By Middle East Affairs
Seven banks in Israel are funding and supporting the unlawful expansion of settlements in the West Bank revealed a report.
Human Rights Watch published a 41-page report, “Bankrolling Abuse: Israeli Banks in West Bank Settlements,” which shows the deep ties of the banking community in illegal settlements.
The report has evidence which shows that Israel’s seven largest banks having been servicing settlements illegally because they are built in Palestinian.
Over the last decade, settlements have boomed in the West Bank, helping expand Israel’s influence, their activity has been one of the biggest obstacles in helping find a two-state solution between Israel and Palestine.
Banks have purchased property rights in new development projects and funded them all the way through completion of numerous housing units, further expanding Israeli settlements in occupied land.
Saeb Erekat, a Chief Palestinian negotiator Saeb Erekat spoke to Arab News and said that Human Rights Watch report clearly shows the international community that Israeli banks have a wide-reaching scope in funding settlements in Palestine.
“This is not a novel, new, or an isolated case: there are several Israeli and international companies that profit from the apartheid system imposed by Israel. Yet several countries that claim to support the two-state solution continue to allow their companies to take part in this illegal enterprise,” said Erekat.
Erekat describes the feelings in Palestine,
“We will continue to denounce the activity of banks and other companies that profit from the occupation of Palestine and we will take all necessary legal and political measures against those who contribute to the systematic denial of our rights.”

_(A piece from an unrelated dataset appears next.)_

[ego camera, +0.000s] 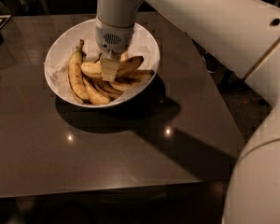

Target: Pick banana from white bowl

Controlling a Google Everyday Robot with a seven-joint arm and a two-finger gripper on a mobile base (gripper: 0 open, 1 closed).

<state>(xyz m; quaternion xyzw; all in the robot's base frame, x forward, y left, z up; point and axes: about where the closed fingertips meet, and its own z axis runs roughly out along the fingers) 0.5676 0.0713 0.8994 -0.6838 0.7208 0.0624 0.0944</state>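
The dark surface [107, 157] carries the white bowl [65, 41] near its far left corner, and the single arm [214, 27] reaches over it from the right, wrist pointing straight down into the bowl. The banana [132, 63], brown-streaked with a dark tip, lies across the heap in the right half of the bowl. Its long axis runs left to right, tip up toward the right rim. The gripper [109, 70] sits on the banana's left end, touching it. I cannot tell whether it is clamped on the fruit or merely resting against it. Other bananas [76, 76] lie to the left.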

The Israel and Palestine advocacy director for Human Rights Watch, Sari Bashi told Arab News that his organization has expressed their wishes to the International Criminal Court’s to “open a formal investigation” against Israel and their illegal activities in Palestine.

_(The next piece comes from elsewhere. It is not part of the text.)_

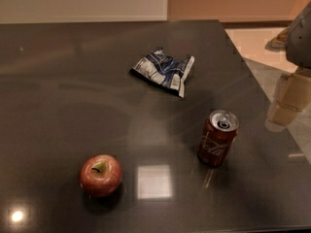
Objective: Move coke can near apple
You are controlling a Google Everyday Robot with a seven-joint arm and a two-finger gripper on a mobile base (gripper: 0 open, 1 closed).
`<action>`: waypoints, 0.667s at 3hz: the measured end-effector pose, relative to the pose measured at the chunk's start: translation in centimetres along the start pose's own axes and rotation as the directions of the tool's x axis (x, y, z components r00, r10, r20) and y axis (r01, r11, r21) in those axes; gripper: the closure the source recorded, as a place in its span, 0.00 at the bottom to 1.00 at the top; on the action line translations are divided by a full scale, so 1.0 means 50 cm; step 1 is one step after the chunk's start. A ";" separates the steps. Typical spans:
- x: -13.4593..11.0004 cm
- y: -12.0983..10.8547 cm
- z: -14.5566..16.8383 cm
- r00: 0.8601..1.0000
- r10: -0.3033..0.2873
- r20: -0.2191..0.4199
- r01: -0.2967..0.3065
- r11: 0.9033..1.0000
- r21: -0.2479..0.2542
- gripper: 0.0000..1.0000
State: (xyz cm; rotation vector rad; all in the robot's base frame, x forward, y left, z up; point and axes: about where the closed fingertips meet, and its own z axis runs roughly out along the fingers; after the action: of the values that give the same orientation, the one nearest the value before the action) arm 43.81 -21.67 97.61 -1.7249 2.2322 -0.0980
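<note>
Three things on dark worktop [58,81]. Nearest: apple [100,174], front left. Next: coke can [217,138], upright, well apart from apple, off to right. Gripper [285,101] at right edge beyond can, not touching it; cannot tell if released or clenched. Farthest: crumpled snack bag [164,71]. Job looks unstarted: grab and carry both to do.
</note>
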 end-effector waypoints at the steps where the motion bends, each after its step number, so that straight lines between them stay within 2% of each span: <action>1: 0.000 0.000 0.000 1.000 0.000 0.000 0.000 1.000 0.000 0.00; 2: -0.016 0.006 0.012 0.998 -0.003 0.066 0.004 1.000 -0.013 0.00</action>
State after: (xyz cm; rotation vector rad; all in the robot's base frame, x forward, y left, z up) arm 43.91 -20.73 97.14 -1.7140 2.1873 -0.0265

Bashi said, “The transfer of an occupying power’s civilian population into the occupied territory is a war crime by the occupying power. Businesses, like banks, are facilitating that crime by providing services that make settlements more sustainable and, in the case of Israeli banks, expand them on land unlawfully seized from Palestinians.”
The report was conducted by searching online listings for construction projects, Palestinian and Israeli land and municipal records and construction company reports to show illegal expansion of settlements.
Human Rights also spoke to landowners, visited settlement construction sites, and reviewed research on banking activities and land status by Israeli nongovernmental organizations (NGOs) Who Profits and Kerem Navot.
After they had gathered enough research, they published their findings, Bashi commented, “Israeli banks are partnering with developers to build homes reserved exclusively for Israelis on Palestinian land. The projects these banks underwrite contribute to displacing Palestinians unlawfully.”
The Report hopes to “dismantle the two-tiered system that discriminates against and otherwise systematically violates the rights of Palestinians in the West Bank,” at Israel’s doing.
Bashi and his team have also communicated their wishes to the the United Nations Office of the High Commissioner for Human Rights to “scrutinize the conduct of Israeli banks to determine their inclusion in the database it is preparing on companies doing business with Israel’s illegal settlements.”
In speaking to Arab News, an American Palestinian businessman Sam Bahour, who resides in the West Bank said that Israeli banks have no right to act against the law.
Bahour said, “Given the adversity to risk for every bank worldwide, this report, added to the others which addressed the same issue, should be good reason for individual banks — from Citibank to Israeli banks — to evoke a clear disclosure in big red bold letters that material ramifications of doing business with Israeli banks are real.”
He also wishes that the findings of the report “would cause disengagement from doing business and divestment from Israeli banks. Banks cannot do business in settlements without contributing to discrimination, displacement, and land theft, to avoid this outcome, they should end their settlement activities.”